The middle class –earns a high income but acquires many liabilities that generate expenses leading to money flowing out of his life. He may have one or two assets- (his house, mutual funds, savings in 401k or ISAs). The middle class appears well off but a close look at his balance sheet will reveal a picture of financial disaster waiting to happen.
The rich- rich buy assets and these assets pay for their expenses. The rich do not have to work, money works for them.
Your ultimate objective should be to have the cash flow pattern of the rich, regardless of what your cash flow pattern right now. Because key to being wealthy is to do- what the rich do -get money working for you instead of working for money.
I would like to stress an important point. Money is not everything. However, the lack of money can really cause you misery.
For the sceptics who still question the wisdom of changing your cash flow pattern, would you bet your future on the stock market- for your retirement? Do you trust your politicians to guarantee your pension? I don’t need to stress the point further. Just ask the average worker in the United States, Britain and Greece.
Here are some home truths you need to know about money
- money without financial intelligence is money soon gone
- it’s not how much money you make, it’s how much money you keep
- you must know the difference between assets and liabilities
- Assets put money into your pocket. liabilities drain money from you
You cannot make all the changes overnight. The good news is you can make a decision to examine how you spend your money. Each time you decide to spend money, ask yourself this question… Will my spending money make me richer or poorer?
You can only get wealthier when you take control of your cash flow.
Action Steps
You can start to take control of your beginning today.
Here is a simple exercise to get you started
- Take a sheet of paper and list all your sources of income
- Next, list all your expenses by category using the money leak category I mentioned in my last post. you can use the worksheet provided
- Calculate all your assets. By assets I mean the value of all what you own (house, car, boats wristwatches art collection) assuming you had to sell them at the open market rate. Be honest with yourself here. When you have finished write them down
- Calculate all your liabilities. I mean your outstanding personal loans, credit card balances, mortgages, overdrafts and any other form of financial obligation you owe
Here is the most important part of this whole exercise.

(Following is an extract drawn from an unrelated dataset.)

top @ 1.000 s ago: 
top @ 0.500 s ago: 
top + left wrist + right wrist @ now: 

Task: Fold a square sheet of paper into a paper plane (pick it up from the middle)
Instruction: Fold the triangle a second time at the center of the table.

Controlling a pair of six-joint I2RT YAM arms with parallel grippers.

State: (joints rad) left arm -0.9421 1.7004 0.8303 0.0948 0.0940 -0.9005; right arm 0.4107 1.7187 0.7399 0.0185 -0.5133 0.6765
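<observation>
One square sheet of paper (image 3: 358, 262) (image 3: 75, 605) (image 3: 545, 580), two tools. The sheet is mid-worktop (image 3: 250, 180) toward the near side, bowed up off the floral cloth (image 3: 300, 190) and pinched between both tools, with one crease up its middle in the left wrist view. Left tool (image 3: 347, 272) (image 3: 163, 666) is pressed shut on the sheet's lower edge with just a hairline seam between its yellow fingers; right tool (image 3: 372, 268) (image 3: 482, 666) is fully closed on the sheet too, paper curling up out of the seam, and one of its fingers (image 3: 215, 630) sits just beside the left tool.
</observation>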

Using the following formula:
Assets-liabilities = Net worth
Divide your net worth by your monthly expenses.
Net worth divided by monthly expenses = days you are financially free
Let us use an example.
Assuming your net worth is $ 100,000 and your monthly expense is $5000
You are only financially free for only 20 months.

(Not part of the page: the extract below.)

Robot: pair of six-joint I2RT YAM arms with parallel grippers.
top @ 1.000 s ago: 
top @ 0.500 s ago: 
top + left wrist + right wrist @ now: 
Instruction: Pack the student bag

If we take the net worth of Bill Gates for instance at $50 billion dollars and divide it with his monthly expenses at say roughly $500,000 per month, he is by all indication financially free.
Bottom-line about wealth is this time. Wealth is a function of your net worth.
This is why the Rich focus on acquiring assets- because as long as they acquire enough assets that can pay for their expenses even when they are not working, they are financially free.
The good news is you too can start the journey to financial freedom starting today.
All you need to do is to focus on your cash flow pattern, make a conscious decision to change your cash flow pattern.